What to work on
Every record below is to be copied exactly, with its images omitted.

+++ Information provided +++

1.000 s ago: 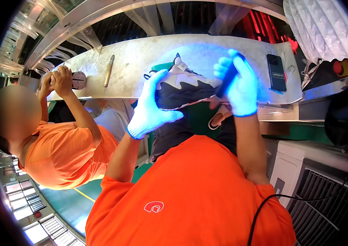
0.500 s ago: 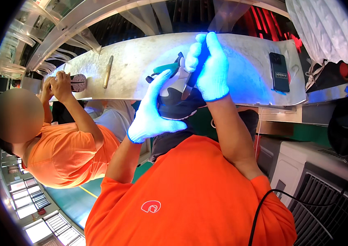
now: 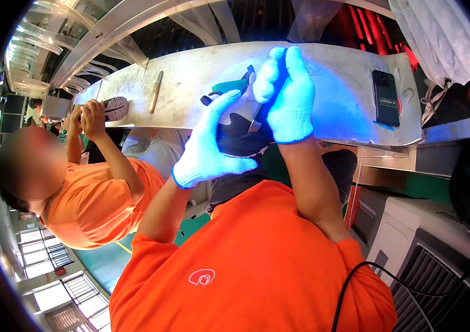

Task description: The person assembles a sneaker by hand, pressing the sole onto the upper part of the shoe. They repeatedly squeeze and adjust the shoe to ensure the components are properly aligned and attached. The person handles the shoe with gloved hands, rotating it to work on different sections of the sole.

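My left hand [image 3: 206, 145], in a white glove lit blue, grips a shoe [image 3: 238, 123] from its left side, thumb low and fingers along the upper. The shoe is black and grey with a green part near its opening, tilted over the bench's near edge. My right hand [image 3: 289, 102], gloved the same way, is curled against the shoe's right side. A narrow, flat knife [image 3: 255, 126] sticks out beneath this hand, its blade lying close to the shoe. The rest of the knife is hidden by the glove.
On the pale bench [image 3: 182, 69] lie a light-handled knife [image 3: 155, 93] to the left and a black phone [image 3: 385, 98] to the right. At far left a co-worker in orange [image 3: 99, 196] handles another shoe [image 3: 116, 109]. A white curtain [image 3: 440, 39] hangs at upper right.
The whole view has shifted slightly, so bench and co-worker appear further right. Both hands keep nearly the same hold on the shoe, with the knife still beside it.
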A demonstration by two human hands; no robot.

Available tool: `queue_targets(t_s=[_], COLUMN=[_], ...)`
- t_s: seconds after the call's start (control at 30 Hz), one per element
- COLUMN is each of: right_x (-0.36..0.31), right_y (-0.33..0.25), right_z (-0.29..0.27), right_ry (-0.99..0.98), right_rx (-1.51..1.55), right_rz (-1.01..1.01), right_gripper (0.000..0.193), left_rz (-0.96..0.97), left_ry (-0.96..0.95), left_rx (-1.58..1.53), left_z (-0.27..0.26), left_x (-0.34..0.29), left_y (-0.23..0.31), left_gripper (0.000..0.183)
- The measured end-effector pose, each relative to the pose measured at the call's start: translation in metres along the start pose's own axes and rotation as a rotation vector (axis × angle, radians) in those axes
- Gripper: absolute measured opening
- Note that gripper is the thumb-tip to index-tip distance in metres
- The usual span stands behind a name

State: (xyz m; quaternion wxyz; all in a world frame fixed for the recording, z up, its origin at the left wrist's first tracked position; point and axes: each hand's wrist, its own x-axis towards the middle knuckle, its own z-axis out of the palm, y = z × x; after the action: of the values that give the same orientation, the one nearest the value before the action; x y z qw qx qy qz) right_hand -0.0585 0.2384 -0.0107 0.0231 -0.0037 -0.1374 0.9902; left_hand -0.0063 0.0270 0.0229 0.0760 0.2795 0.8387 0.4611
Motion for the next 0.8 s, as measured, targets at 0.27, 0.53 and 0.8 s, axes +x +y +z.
queue_targets(t_s=[0.27, 0.53, 0.8], right_x=[-0.014, -0.012, -0.02], right_y=[-0.005, -0.007, -0.004], right_z=[0.015, -0.009, 0.024], right_ry=[0.053, -0.358, -0.103], right_rx=[-0.111, 0.331, -0.025], right_rz=[-0.045, 0.111, 0.014], right_gripper=[0.039, 0.044, 0.042], left_rz=[0.05, 0.065, 0.127], left_ry=[-0.051, -0.063, -0.04], left_rx=[-0.006, 0.075, 0.051], left_z=[0.001, 0.002, 0.005], left_x=[0.0, 0.003, 0.0], left_y=[0.004, 0.008, -0.001], left_gripper=[0.135, 0.133, 0.125])
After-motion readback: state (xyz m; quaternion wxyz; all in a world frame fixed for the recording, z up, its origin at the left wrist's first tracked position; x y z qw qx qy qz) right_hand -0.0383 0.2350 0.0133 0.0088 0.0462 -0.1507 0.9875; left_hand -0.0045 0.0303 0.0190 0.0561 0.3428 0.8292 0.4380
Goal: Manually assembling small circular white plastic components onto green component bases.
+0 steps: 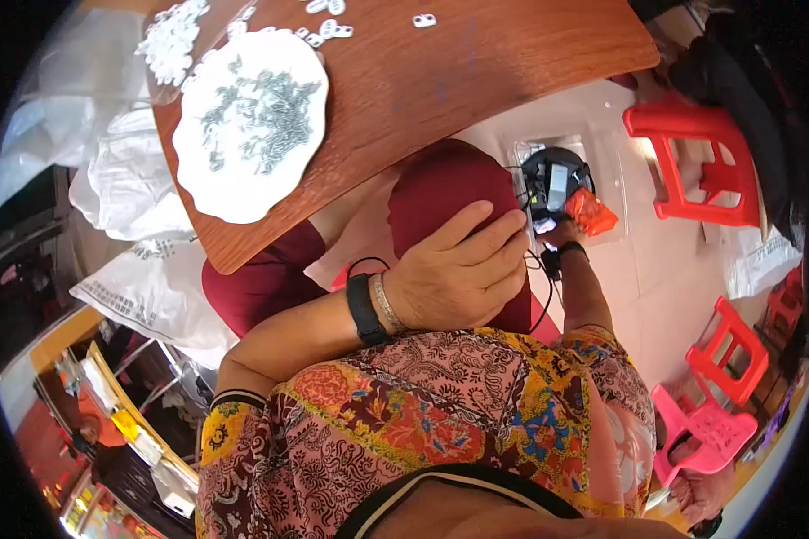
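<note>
Maroon knee (440, 193) under the flat, released left hand (458, 274); right hand (562, 235), at two o'clock, grasps a black device (553, 180)—grip it steadily.

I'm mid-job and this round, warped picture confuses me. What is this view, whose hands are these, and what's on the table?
There is no machine: one wide fisheye camera on a person's head looks down, so straight edges bend. The left hand, with a black wristband, rests flat on the knee in dark red trousers and holds nothing. The right hand reaches down to a black device with an orange piece on the floor; whether its fingers grip it, I cannot tell. The wooden table carries a white sheet heaped with small metal parts, plus white plastic pieces.
</note>
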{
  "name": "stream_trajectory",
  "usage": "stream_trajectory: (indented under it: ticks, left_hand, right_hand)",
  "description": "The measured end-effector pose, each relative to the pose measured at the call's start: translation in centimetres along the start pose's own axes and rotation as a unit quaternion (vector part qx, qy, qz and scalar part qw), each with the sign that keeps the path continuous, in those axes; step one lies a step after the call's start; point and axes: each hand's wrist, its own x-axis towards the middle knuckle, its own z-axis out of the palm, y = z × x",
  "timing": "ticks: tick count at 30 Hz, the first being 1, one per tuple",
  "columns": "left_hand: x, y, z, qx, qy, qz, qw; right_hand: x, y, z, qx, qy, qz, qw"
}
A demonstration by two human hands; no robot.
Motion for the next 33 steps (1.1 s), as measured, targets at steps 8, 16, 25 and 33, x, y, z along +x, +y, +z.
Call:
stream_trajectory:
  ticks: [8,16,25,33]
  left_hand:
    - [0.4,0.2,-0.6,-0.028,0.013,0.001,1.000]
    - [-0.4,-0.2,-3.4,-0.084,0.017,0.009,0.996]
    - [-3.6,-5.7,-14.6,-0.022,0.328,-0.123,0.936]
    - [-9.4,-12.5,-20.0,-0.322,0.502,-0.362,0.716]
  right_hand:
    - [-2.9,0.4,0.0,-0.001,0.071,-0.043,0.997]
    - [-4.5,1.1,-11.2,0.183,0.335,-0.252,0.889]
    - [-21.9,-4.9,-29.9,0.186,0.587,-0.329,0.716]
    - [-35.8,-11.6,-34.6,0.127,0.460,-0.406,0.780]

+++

Written response
1.000 s ago: 
0.500 s ago: 
now: 

Task description: The person assembles a sneaker by hand, pressing the sole onto the upper part of the shoe. They repeatedly squeeze and adjust the shoe to ensure the components are properly aligned and attached. The person handles the shoe with gloved hands, rotating it to work on different sections of the sole.

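My left hand [image 3: 206, 145], in a white glove lit blue, grips a shoe [image 3: 238, 123] from its left side, thumb low and fingers along the upper. The shoe is black and grey with a green part near its opening, tilted over the bench's near edge. My right hand [image 3: 289, 102], gloved the same way, is curled against the shoe's right side. A narrow, flat knife [image 3: 255, 126] sticks out beneath this hand, its blade lying close to the shoe. The rest of the knife is hidden by the glove.
On the pale bench [image 3: 182, 69] lie a light-handled knife [image 3: 155, 93] to the left and a black phone [image 3: 385, 98] to the right. At far left a co-worker in orange [image 3: 99, 196] handles another shoe [image 3: 116, 109]. A white curtain [image 3: 440, 39] hangs at upper right.
The whole view has shifted slightly, so bench and co-worker appear further right. Both hands keep nearly the same hold on the shoe, with the knife still beside it.
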A demonstration by two human hands; no robot.

Available tool: `queue_targets(t_s=[_], COLUMN=[_], ...)`
- t_s: seconds after the call's start (control at 30 Hz), one per element
- COLUMN is each of: right_x (-0.36..0.31), right_y (-0.33..0.25), right_z (-0.29..0.27), right_ry (-0.99..0.98), right_rx (-1.51..1.55), right_rz (-1.01..1.01), right_gripper (0.000..0.193), left_rz (-0.96..0.97), left_ry (-0.96..0.95), left_rx (-1.58..1.53), left_z (-0.27..0.26), left_x (-0.34..0.29), left_y (-0.23..0.31), left_gripper (0.000..0.183)
- The measured end-effector pose, each relative to the pose measured at the call's start: translation in metres along the start pose's own axes and rotation as a rotation vector (axis × angle, radians) in those axes
- Gripper: absolute measured opening
- Note that gripper is the thumb-tip to index-tip distance in metres
- The usual span stands behind a name

State: (xyz m; quaternion wxyz; all in a world frame fixed for the recording, z up, its origin at the left wrist's first tracked position; point and axes: each hand's wrist, its own x-axis towards the middle knuckle, its own z-axis out of the palm, y = z × x; after the action: of the values that give the same orientation, the one nearest the value before the action; x y z qw qx qy qz) right_hand -0.0585 0.2384 -0.0107 0.0231 -0.0037 -0.1374 0.9902; left_hand -0.0063 0.0270 0.0229 0.0760 0.2795 0.8387 0.4611
Motion for the next 0.8 s, as measured, targets at 0.27, 0.53 and 0.8 s, axes +x +y +z.
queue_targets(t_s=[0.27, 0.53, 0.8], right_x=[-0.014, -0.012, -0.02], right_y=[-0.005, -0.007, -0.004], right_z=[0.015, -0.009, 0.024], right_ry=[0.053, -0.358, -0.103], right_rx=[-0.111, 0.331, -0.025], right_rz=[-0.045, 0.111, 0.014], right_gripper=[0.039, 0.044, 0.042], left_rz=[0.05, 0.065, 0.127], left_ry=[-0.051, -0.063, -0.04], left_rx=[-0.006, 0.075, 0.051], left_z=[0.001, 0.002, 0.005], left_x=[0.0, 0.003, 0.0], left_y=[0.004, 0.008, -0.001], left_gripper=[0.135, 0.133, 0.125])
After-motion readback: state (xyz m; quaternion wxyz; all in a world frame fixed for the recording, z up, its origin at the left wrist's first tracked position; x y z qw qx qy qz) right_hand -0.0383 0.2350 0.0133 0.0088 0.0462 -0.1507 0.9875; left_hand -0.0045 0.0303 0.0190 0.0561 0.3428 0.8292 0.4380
Goal: Manually assembling small circular white plastic components onto green component bases.
+0 steps: 
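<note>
Maroon knee (440, 193) under the flat, released left hand (458, 274); right hand (562, 235), at two o'clock, grasps a black device (553, 180)—grip it steadily.

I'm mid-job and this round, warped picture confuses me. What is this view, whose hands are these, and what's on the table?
There is no machine: one wide fisheye camera on a person's head looks down, so straight edges bend. The left hand, with a black wristband, rests flat on the knee in dark red trousers and holds nothing. The right hand reaches down to a black device with an orange piece on the floor; whether its fingers grip it, I cannot tell. The wooden table carries a white sheet heaped with small metal parts, plus white plastic pieces.
</note>
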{
  "name": "stream_trajectory",
  "usage": "stream_trajectory: (indented under it: ticks, left_hand, right_hand)",
  "description": "The measured end-effector pose, each relative to the pose measured at the call's start: translation in centimetres along the start pose's own axes and rotation as a unit quaternion (vector part qx, qy, qz and scalar part qw), each with the sign that keeps the path continuous, in those axes; step one lies a step after the call's start; point and axes: each hand's wrist, its own x-axis towards the middle knuckle, its own z-axis out of the palm, y = z × x",
  "timing": "ticks: tick count at 30 Hz, the first being 1, one per tuple",
  "columns": "left_hand: x, y, z, qx, qy, qz, qw; right_hand: x, y, z, qx, qy, qz, qw"
}
A demonstration by two human hands; no robot.
Motion for the next 33 steps (1.1 s), as measured, targets at steps 8, 16, 25 and 33, x, y, z along +x, +y, +z.
Call:
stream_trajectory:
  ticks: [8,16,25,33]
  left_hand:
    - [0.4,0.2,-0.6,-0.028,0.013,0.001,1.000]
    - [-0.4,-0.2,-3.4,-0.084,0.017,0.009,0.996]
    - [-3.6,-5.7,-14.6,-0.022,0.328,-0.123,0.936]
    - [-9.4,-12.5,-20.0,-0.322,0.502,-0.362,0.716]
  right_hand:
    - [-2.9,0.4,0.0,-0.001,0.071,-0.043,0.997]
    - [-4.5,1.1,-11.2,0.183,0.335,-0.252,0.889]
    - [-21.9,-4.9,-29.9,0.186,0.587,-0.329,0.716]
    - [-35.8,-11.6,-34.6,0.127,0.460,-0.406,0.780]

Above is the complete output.